**TRY IT**
Print exactly the lines below between the line holding "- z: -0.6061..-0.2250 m" and the line holding "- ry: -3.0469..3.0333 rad", inclusive, and nothing more.

(Collection entries)
○ ○ ○ ○ ○

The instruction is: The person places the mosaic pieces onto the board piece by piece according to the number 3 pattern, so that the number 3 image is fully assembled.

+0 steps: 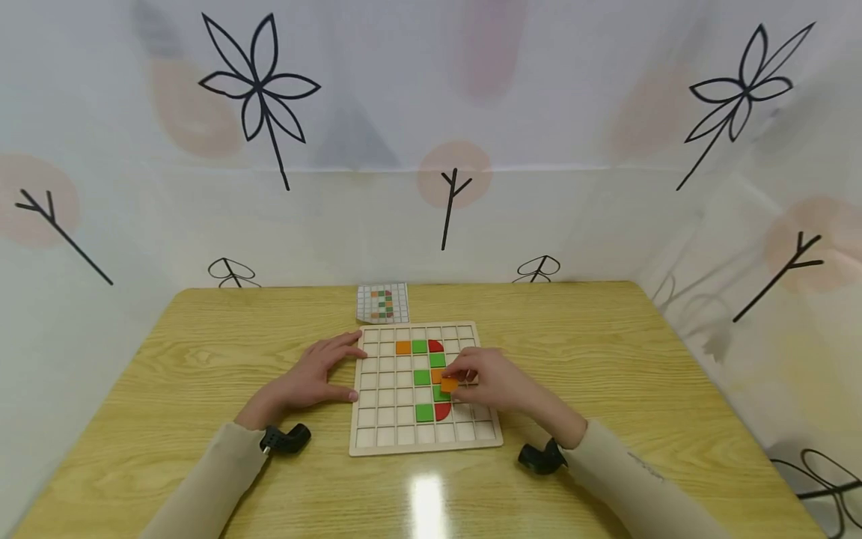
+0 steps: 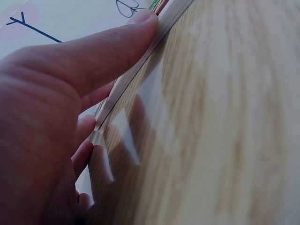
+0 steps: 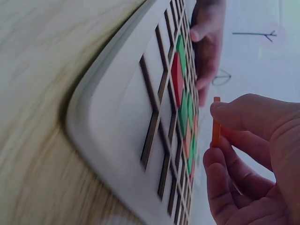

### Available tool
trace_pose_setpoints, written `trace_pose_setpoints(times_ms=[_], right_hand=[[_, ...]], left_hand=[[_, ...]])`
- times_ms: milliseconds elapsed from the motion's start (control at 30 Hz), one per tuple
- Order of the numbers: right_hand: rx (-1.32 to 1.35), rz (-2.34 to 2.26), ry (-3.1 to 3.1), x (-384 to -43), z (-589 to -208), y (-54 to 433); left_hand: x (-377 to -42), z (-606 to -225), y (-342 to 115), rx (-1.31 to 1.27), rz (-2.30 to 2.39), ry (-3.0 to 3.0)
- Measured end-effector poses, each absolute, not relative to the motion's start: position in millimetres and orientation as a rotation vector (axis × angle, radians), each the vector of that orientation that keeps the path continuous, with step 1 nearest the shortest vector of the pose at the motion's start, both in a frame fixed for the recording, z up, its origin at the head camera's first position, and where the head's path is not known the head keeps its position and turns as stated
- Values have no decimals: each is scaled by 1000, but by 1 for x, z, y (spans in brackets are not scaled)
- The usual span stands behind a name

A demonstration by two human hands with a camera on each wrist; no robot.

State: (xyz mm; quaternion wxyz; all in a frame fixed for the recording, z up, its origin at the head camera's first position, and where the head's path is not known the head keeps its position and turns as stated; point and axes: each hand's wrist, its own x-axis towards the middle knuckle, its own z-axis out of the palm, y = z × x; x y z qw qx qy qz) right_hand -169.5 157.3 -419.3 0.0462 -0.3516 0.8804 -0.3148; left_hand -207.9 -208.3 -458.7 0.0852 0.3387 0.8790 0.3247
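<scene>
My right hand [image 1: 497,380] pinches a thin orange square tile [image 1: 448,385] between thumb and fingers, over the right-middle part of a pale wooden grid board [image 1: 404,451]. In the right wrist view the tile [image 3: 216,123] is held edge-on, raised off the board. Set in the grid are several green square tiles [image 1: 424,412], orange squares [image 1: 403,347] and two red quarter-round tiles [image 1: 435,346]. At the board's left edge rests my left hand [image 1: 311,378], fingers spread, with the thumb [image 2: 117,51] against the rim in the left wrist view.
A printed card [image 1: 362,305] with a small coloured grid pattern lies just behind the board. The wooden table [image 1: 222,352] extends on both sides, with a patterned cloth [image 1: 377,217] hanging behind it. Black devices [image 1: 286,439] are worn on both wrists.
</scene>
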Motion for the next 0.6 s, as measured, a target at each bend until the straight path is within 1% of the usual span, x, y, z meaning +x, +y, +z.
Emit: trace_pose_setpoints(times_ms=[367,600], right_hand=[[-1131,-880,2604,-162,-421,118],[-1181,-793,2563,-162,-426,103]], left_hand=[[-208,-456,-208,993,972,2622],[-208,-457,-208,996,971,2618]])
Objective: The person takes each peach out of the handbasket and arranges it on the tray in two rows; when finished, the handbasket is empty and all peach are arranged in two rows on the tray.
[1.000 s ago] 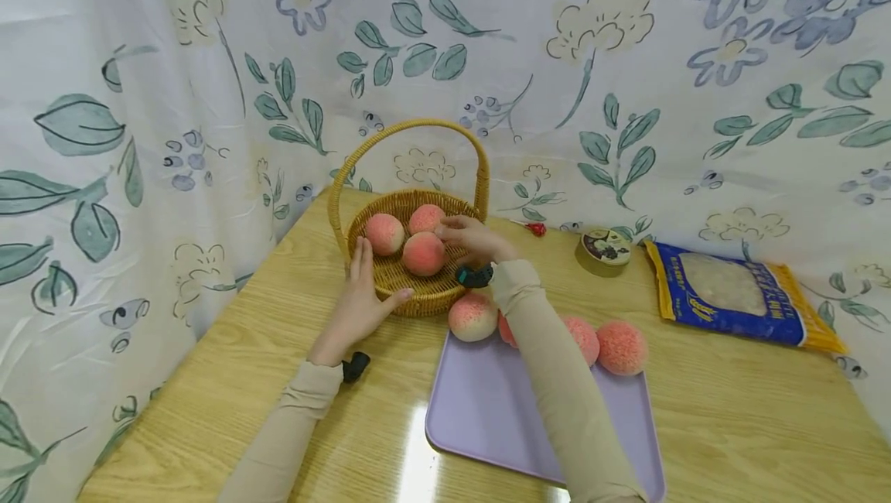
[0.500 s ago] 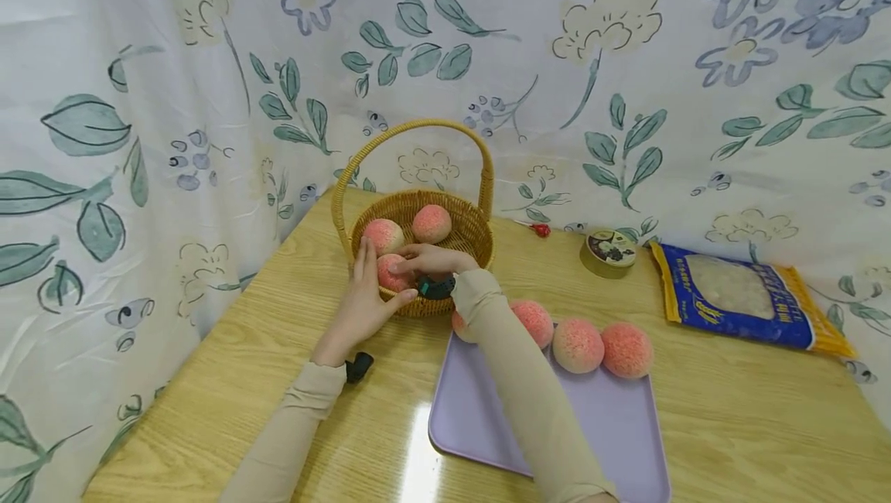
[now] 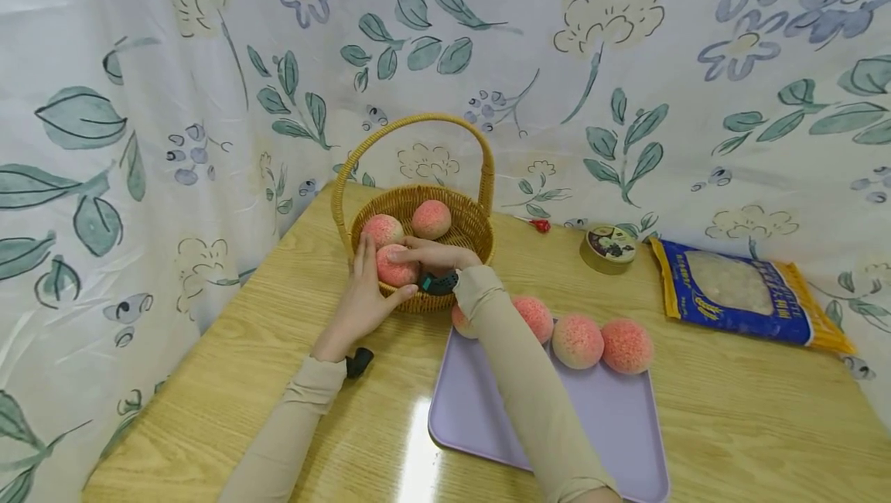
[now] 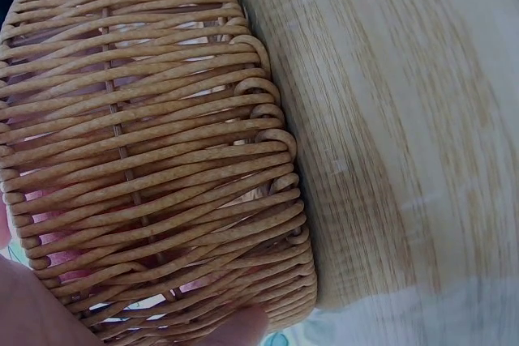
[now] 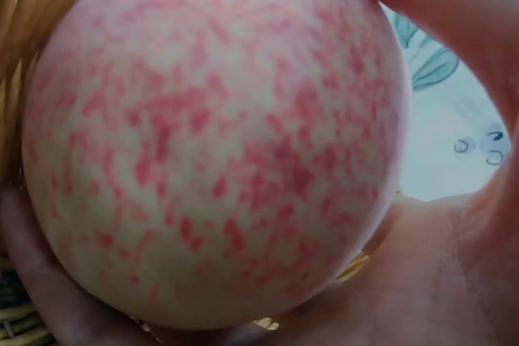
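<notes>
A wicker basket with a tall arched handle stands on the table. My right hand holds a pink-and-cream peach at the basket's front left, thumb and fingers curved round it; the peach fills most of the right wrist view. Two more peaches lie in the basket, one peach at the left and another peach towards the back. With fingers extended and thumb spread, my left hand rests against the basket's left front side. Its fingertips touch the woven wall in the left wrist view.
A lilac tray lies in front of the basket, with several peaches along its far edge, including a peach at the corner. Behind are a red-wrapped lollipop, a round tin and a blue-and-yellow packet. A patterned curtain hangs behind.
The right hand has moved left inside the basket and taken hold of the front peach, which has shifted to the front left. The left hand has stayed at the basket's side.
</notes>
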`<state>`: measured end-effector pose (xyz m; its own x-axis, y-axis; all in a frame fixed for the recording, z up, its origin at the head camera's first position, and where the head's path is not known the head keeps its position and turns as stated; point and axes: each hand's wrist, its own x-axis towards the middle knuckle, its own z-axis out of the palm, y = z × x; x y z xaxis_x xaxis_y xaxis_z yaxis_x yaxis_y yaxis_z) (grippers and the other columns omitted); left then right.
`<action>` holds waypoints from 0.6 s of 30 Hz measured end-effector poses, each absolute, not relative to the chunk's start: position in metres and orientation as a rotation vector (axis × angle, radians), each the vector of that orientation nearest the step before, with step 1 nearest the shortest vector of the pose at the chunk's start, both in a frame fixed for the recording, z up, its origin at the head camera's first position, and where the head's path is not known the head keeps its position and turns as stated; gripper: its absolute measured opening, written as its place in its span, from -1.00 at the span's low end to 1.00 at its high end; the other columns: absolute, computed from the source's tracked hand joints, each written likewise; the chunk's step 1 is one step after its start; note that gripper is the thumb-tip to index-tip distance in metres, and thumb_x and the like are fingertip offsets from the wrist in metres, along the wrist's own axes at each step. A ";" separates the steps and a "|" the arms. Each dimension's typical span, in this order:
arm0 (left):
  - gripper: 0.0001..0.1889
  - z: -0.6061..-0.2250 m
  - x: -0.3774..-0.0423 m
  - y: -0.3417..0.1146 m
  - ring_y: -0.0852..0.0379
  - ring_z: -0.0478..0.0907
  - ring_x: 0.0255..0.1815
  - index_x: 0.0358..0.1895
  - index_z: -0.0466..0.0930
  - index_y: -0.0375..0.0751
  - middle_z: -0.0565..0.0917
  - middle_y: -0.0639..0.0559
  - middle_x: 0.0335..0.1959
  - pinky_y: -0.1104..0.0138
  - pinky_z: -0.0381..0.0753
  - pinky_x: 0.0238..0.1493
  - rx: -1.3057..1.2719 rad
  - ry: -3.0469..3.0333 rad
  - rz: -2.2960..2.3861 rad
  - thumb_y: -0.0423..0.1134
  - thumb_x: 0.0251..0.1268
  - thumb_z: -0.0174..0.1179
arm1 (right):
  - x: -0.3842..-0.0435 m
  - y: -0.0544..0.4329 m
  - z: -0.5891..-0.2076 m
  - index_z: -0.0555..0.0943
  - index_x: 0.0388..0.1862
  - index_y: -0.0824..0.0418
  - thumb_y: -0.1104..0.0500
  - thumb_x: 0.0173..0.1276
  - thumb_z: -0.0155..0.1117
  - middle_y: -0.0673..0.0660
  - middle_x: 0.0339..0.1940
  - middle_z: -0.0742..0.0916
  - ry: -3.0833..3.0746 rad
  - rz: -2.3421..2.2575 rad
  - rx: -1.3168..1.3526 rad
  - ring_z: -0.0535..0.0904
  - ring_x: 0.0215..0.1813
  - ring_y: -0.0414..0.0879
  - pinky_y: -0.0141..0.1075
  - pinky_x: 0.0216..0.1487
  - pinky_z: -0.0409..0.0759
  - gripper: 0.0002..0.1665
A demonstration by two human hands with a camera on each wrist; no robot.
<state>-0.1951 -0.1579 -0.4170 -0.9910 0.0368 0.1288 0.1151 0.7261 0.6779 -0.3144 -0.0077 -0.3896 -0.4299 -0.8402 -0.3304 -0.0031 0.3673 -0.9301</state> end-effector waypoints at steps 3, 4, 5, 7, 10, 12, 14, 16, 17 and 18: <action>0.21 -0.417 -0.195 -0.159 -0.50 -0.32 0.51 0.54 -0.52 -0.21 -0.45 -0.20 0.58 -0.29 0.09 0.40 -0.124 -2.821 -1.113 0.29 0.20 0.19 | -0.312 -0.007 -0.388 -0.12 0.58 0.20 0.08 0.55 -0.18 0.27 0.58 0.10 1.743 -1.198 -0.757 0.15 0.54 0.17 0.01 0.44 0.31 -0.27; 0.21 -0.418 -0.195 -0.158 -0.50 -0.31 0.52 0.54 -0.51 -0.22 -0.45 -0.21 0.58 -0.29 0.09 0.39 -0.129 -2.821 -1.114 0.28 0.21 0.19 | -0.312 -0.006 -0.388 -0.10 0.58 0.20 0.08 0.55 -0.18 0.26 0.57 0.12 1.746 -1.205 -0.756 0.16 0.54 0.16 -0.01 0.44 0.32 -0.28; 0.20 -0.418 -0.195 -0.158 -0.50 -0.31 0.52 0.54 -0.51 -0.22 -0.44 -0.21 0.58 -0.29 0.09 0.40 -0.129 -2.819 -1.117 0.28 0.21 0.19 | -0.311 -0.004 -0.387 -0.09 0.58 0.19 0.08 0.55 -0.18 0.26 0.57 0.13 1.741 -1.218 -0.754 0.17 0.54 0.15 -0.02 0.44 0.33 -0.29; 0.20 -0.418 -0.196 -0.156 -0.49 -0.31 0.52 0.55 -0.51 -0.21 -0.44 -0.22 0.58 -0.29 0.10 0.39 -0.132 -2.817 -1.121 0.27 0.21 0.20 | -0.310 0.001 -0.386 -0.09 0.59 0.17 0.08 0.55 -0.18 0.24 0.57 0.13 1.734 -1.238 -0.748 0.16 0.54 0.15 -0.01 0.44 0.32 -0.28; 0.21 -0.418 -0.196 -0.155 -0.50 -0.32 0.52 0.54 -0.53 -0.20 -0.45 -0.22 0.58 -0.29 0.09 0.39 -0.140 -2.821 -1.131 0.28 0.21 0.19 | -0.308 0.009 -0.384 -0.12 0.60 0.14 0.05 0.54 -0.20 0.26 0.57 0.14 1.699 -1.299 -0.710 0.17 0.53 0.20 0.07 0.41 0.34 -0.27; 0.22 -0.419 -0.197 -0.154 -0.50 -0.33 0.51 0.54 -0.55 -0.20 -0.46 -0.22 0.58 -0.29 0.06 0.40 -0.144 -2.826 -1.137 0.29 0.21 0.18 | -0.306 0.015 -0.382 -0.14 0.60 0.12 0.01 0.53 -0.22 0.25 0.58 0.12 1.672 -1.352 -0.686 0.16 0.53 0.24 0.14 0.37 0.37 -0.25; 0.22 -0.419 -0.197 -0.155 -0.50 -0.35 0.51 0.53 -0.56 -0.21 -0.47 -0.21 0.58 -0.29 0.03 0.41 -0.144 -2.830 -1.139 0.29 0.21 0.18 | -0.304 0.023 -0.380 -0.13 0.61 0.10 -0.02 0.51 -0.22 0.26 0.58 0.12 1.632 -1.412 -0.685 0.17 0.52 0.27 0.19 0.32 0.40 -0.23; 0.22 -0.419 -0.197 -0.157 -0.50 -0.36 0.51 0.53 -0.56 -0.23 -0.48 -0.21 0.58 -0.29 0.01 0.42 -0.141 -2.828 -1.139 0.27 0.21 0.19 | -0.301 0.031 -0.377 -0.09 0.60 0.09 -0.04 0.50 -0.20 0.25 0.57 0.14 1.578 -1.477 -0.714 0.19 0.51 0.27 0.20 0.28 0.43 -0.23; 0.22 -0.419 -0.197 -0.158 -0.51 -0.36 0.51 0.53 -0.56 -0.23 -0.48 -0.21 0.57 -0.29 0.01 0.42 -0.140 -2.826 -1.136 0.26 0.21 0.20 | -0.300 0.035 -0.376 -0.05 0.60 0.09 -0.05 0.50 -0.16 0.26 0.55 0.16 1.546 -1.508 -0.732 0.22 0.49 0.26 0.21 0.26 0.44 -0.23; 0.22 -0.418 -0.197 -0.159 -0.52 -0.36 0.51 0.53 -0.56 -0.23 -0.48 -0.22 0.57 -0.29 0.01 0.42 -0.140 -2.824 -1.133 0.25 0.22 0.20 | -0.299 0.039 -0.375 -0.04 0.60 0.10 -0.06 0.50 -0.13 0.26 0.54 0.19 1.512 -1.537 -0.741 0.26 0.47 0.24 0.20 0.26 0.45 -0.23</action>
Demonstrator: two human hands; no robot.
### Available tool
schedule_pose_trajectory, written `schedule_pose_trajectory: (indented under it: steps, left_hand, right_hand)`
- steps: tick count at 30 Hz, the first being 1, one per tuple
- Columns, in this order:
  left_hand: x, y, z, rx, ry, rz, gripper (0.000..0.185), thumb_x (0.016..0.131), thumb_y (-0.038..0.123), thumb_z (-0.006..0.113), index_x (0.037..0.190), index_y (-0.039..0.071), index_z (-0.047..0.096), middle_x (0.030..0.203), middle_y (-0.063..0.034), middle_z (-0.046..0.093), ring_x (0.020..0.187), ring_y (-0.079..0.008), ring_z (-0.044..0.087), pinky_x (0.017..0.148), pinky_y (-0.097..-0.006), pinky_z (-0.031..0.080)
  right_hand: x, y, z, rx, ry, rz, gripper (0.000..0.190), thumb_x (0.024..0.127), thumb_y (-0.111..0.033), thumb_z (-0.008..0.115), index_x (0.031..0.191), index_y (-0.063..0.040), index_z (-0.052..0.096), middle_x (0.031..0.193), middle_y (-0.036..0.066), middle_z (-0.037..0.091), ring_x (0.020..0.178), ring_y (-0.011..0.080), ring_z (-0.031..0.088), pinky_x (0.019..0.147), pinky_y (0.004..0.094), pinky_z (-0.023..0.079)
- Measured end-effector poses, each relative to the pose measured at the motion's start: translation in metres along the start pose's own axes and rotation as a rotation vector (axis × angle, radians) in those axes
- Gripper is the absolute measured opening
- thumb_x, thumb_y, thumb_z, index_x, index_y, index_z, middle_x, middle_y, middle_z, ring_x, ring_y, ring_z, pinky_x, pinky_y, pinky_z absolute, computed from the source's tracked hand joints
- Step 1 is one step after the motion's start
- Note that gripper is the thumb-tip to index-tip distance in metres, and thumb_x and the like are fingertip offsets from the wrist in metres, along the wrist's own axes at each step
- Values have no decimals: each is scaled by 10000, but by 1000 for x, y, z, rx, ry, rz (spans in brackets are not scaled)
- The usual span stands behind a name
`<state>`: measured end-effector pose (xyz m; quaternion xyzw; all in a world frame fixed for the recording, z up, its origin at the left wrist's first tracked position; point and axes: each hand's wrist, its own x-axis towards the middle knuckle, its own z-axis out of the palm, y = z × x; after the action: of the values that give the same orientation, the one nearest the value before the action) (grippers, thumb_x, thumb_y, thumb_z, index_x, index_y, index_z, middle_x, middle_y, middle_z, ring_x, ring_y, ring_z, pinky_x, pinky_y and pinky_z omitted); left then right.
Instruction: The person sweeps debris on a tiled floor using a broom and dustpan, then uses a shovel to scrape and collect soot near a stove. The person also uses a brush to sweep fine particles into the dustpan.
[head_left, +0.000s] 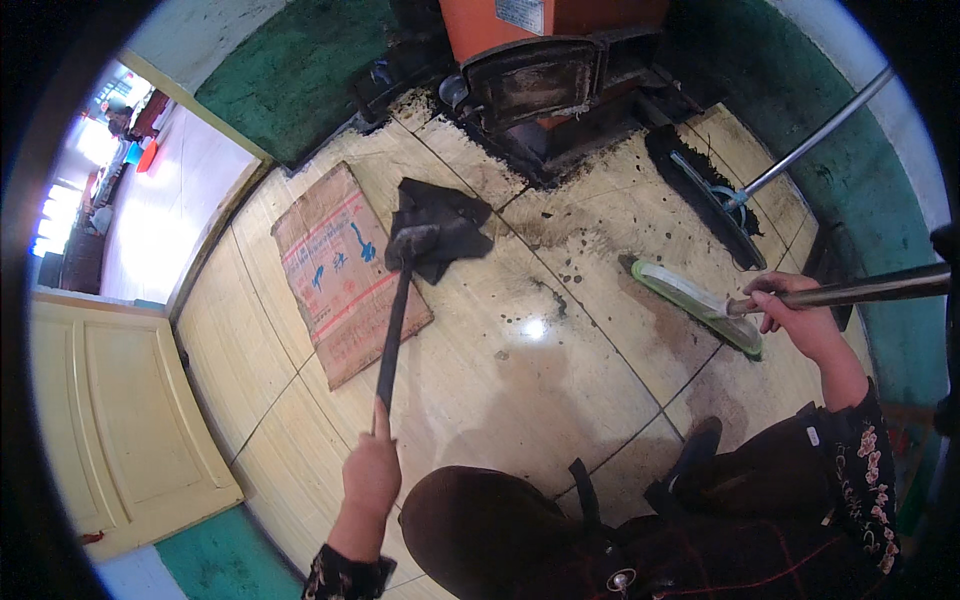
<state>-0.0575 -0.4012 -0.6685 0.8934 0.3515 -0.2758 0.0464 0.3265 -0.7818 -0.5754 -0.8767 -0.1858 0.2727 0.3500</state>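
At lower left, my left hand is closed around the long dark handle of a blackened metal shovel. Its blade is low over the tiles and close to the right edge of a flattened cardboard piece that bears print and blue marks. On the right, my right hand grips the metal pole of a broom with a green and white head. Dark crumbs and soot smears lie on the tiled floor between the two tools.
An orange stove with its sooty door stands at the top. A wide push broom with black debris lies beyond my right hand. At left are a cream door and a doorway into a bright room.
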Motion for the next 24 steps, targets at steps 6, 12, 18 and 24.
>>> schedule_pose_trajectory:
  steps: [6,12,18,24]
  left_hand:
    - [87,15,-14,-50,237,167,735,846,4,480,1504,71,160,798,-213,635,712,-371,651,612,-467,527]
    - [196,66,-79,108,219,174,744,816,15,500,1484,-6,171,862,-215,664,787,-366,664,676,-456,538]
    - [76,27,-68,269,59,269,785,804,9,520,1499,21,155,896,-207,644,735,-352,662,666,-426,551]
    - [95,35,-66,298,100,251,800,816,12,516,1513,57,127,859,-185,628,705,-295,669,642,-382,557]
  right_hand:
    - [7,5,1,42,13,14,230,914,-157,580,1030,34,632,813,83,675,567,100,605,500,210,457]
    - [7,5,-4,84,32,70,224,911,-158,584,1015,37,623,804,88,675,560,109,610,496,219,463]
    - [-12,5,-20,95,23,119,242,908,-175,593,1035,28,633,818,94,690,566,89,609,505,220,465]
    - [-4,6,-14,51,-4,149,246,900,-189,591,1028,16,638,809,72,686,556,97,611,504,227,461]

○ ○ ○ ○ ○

**RESULT FOR THIS TASK**
  - z: -0.6061..-0.2250 m
  - x: -0.3774..-0.0423 m
  - y: -0.3417..0.1146 m
  - ring_y: -0.0852..0.0379
  - ring_z: -0.0478..0.0907
  - ring_x: 0.0255..0.1815
  - index_x: 0.0358..0.1895
  - index_z: -0.0466..0.0930
  - index_y: -0.0375..0.0751
  - middle_z: -0.0565..0.0917
  - middle_y: -0.0639..0.0559
  - middle_x: 0.0335..0.1959
  - pinky_y: -0.1104..0.0138
  - pinky_z: -0.0381..0.0753
  - pinky_x: 0.0238..0.1493
  - rx: -1.3057..1.2719 rad
  - ry: -3.0469..3.0333 rad

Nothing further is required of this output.